After attending this course, students will know:

  • how to perform fundamental Python operations such as variable creation, numerical operations on scalar, vectors and matrices,  iteration through a collection, manipulation of elements in a collection;
  • how to use NumPy and pandas to import a dataset and extract important statistics from it using techniques such as split-apply-combine (for example, finding the mean, median or max of a quantitative variable for each category in a categorical variable);
  • given a dataset, how to select the appropriate visualisation graph depending on the information to be conveyed, and use the matplotlib and seaborn library to draw it and add title, captions and figure legends;
  • how to create and add state and behaviour to a class in Python;
  • how to use nltk or spaCy to preprocess a text and convert it to a numerical representation that can be manipulated by information retrieval algorithms (e.g. for sentimental analysis, semantic search or machine learning algorithms).

Assessment methods

Students will be asked to submit a portfolio of three exercises for their coursework assignment. I will give the first exercise on week 5 for early submission, the second and the third on weeks 8 and 9.

In order to complete the assignment (and in order to get the full benefit from the course), students will need access to a computer capable of running the open source software used in the course and access to the Internet.

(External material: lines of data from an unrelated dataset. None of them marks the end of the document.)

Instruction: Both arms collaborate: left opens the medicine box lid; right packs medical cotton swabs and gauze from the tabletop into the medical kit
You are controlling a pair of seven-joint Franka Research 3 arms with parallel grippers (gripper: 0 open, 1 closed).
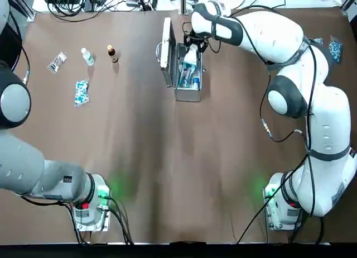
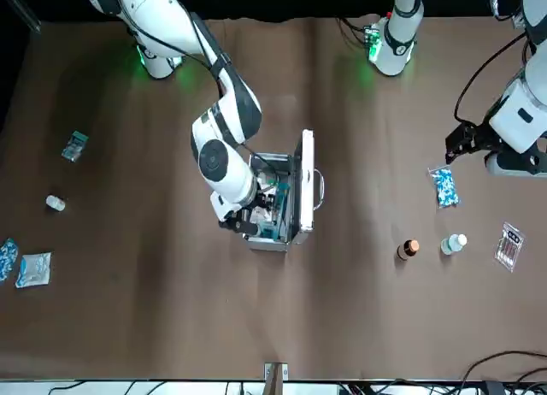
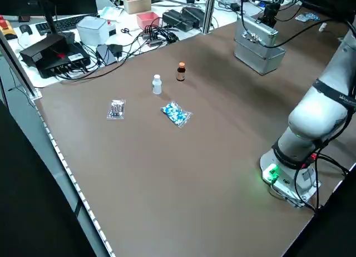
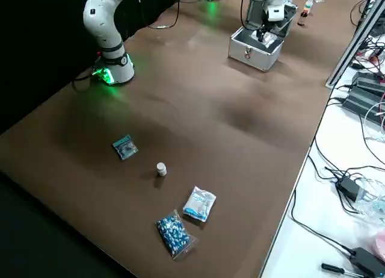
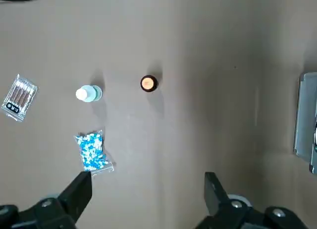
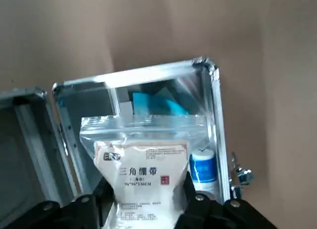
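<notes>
Showed brown across the wide flat tabletop (image 1: 167, 174), silver on the small rectangular aluminium case (image 4: 251, 55). Bore blue-and-white speckles on the clear plastic packet (image 5: 92, 150), black print and red square on the flat white packet (image 6: 143, 182).

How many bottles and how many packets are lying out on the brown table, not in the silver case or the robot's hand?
Bottles: 3 (brown, pale blue, white)
Packets: 5 (swab packet, two blue-speckled packets, teal sachet, white-and-blue packet)
Total: 8
</notes>
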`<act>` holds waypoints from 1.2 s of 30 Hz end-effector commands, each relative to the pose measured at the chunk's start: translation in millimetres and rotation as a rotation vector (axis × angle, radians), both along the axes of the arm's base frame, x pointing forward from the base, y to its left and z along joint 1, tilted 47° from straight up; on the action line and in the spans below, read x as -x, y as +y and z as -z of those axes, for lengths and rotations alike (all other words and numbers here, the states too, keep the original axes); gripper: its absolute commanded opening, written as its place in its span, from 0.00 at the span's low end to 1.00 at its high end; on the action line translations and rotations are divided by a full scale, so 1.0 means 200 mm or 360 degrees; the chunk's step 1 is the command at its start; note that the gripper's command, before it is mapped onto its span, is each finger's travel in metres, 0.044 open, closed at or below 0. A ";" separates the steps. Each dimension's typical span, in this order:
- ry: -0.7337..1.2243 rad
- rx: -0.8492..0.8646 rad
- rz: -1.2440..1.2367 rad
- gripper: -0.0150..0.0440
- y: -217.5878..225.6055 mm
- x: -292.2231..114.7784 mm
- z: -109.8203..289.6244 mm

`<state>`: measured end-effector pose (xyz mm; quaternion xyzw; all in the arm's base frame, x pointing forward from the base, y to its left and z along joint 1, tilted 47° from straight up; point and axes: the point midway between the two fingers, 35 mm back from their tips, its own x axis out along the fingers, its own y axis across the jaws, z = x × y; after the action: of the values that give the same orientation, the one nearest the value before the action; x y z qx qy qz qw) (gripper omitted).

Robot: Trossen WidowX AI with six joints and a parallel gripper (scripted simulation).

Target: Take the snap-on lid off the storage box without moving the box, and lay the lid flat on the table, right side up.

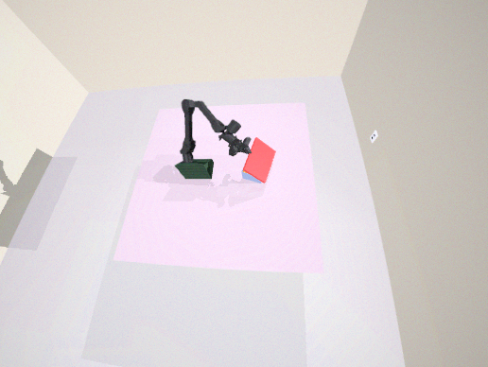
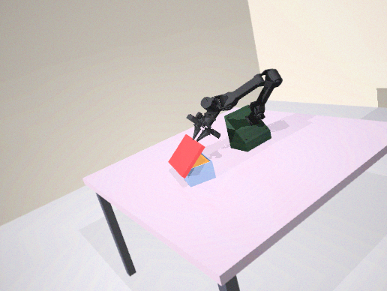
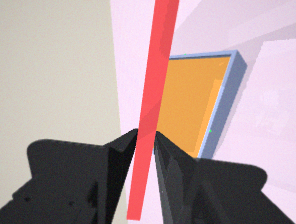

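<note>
The red lid (image 1: pixel 259 160) (image 2: pixel 186 155) (image 3: pixel 156 95) is tilted steeply up over the light blue storage box (image 1: pixel 251 177) (image 2: pixel 202 175) (image 3: pixel 223 107). Its far edge is low by the box and its near edge is raised. The box stands on the pink table (image 1: pixel 213 232) (image 2: pixel 262 195), and its orange inside (image 2: pixel 202 160) (image 3: pixel 187 105) shows. My gripper (image 1: pixel 247 148) (image 2: pixel 197 138) (image 3: pixel 146 133) is shut on the lid's raised edge. In the wrist view the lid runs edge-on between the two dark fingers.
The arm's dark green base (image 1: pixel 195 168) (image 2: pixel 247 129) stands on the table close beside the box. The table's edge (image 2: pixel 124 165) lies just beyond the box on the wall side.
</note>
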<state>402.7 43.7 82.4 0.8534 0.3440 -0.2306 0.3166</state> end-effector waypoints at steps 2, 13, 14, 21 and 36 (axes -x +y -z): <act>-0.0023 0.0004 0.0011 0.25 -0.05 -0.03 -0.04; -0.0023 0.0005 0.0011 0.25 -0.10 -0.04 -0.09; -0.0023 0.0005 0.0011 0.25 -0.10 -0.04 -0.09; -0.0022 0.0006 0.0011 0.25 -0.14 -0.05 -0.13; -0.0022 0.0007 0.0011 0.25 -0.21 -0.06 -0.19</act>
<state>411.7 10.0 112.9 0.8528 0.3450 -0.2321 0.3161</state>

Only a limited amount of class time will be allocated to working on the assignment, so students should ensure that they have access to a computer outside of class.

Coursework is an integral part of all weekly classes and everyone enrolled will be expected to do coursework in order to benefit fully from the course. Only those who have registered for credit will be awarded CATS points for completing work the required standard.

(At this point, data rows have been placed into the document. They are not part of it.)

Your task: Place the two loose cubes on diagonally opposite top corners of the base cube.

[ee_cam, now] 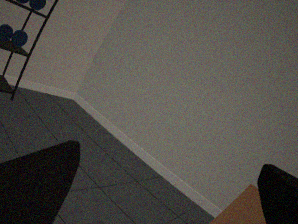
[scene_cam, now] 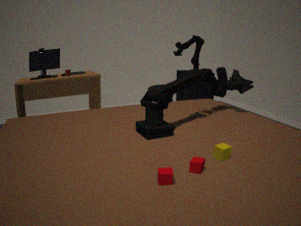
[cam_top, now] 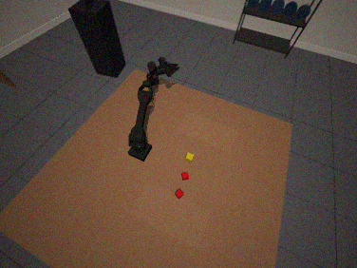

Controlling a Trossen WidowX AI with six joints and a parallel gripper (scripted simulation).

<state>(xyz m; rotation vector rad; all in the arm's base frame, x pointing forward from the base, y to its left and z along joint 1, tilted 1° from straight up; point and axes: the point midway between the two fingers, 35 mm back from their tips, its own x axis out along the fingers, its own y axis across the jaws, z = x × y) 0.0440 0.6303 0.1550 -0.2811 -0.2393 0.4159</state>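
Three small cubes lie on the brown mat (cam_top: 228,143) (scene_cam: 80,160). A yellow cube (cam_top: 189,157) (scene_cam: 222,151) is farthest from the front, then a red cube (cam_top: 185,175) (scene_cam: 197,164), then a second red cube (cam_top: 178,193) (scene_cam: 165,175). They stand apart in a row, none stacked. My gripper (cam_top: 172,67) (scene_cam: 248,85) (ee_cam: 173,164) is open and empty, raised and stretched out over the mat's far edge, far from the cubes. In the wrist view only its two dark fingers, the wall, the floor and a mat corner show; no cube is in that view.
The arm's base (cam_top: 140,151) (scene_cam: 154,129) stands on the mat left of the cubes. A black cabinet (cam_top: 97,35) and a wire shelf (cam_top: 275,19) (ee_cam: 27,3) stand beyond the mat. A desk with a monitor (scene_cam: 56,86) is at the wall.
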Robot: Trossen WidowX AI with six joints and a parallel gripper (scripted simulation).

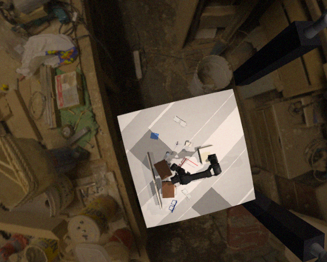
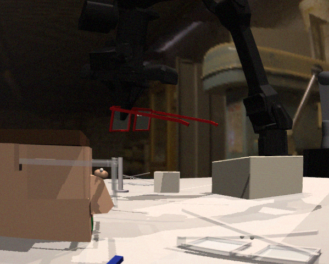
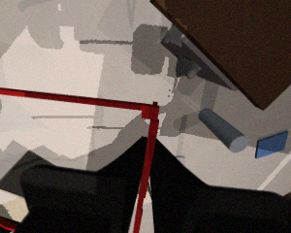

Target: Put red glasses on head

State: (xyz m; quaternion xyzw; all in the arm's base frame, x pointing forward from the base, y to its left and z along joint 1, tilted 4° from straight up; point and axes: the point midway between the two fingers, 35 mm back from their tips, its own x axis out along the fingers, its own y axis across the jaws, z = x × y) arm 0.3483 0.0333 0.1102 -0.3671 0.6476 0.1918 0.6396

Students must submit a completed Declaration of Authorship form at the end of term when submitting your final piece of work. CATS points cannot be awarded without the aforementioned form - Declaration of Authorship form

Application

To earn credit (CATS points) for your course you will need to register and pay an additional £30 fee per course. You can do this by ticking the relevant box at the bottom of the enrolment form or when enrolling online.

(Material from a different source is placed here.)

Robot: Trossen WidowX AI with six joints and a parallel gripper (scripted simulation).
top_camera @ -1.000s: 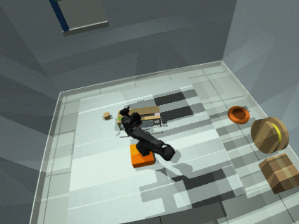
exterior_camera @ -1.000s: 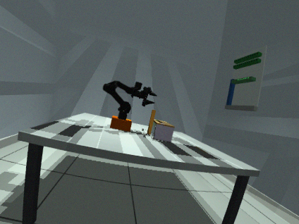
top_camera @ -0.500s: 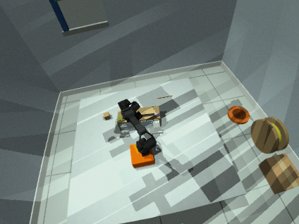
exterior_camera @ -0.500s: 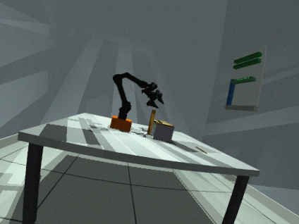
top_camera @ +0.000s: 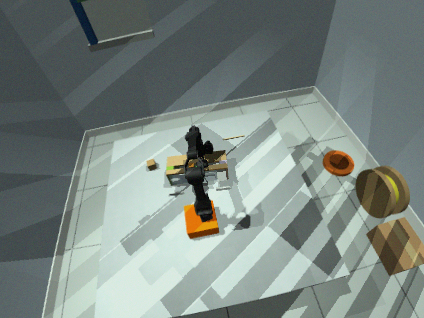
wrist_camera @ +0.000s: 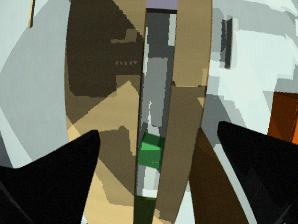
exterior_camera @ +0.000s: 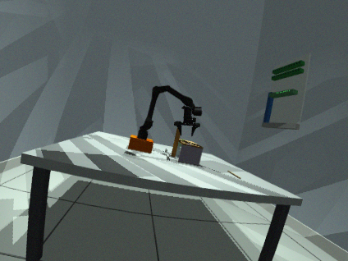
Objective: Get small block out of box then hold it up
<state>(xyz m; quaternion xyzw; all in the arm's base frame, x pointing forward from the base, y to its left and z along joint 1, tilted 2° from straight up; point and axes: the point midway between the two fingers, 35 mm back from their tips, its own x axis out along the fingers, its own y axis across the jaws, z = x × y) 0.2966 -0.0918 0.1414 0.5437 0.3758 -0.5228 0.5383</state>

Please use the 'Book' or 'Apply' button on this page. Alternatively, please complete an enrolment form (Word) or enrolment form (Pdf).

Level and demands

Experience in using a programming or scripting language is beneficial. The basic elements of programming using the Python programming language will be introduced throughout the course. However, each student should consider that this course requires a certain amount of homework (2–3 hours per week) to familiarise with the concepts explained during the class. This is especially true for students who are not familiar with programming. This is a course on data science, so I will discuss some mathematical concepts even though I will try to keep these to a minimum. Expect some exposition to (1) linear algebra (e.g. matrices operations), (2) statistics, and (3) calculus. 

The Department's Weekly Classes are taught at FHEQ Level 4, i.e. first year undergraduate level, and you will be expected to engage in a significant amount of private study in preparation for the classes. This may take the form, for instance, of reading and analysing set texts, responding to questions or tasks, or preparing work to present in class.

Credit Accumulation and Transfer Scheme (CATS)

To earn credit (CATS points) you will need to register and pay an additional £30 fee per course. You can do this by ticking the relevant box at the bottom of the enrolment form or when enrolling online. Students who register for CATS points will receive a Record of CATS points on successful completion of their course assessment.

Students who do not register for CATS points during the enrolment process can either register for CATS points prior to the start of their course or retrospectively from the January 1st after the current full academic year has been completed. If you are enrolled on the Certificate of Higher Education you need to indicate this on the enrolment form but there is no additional registration fee.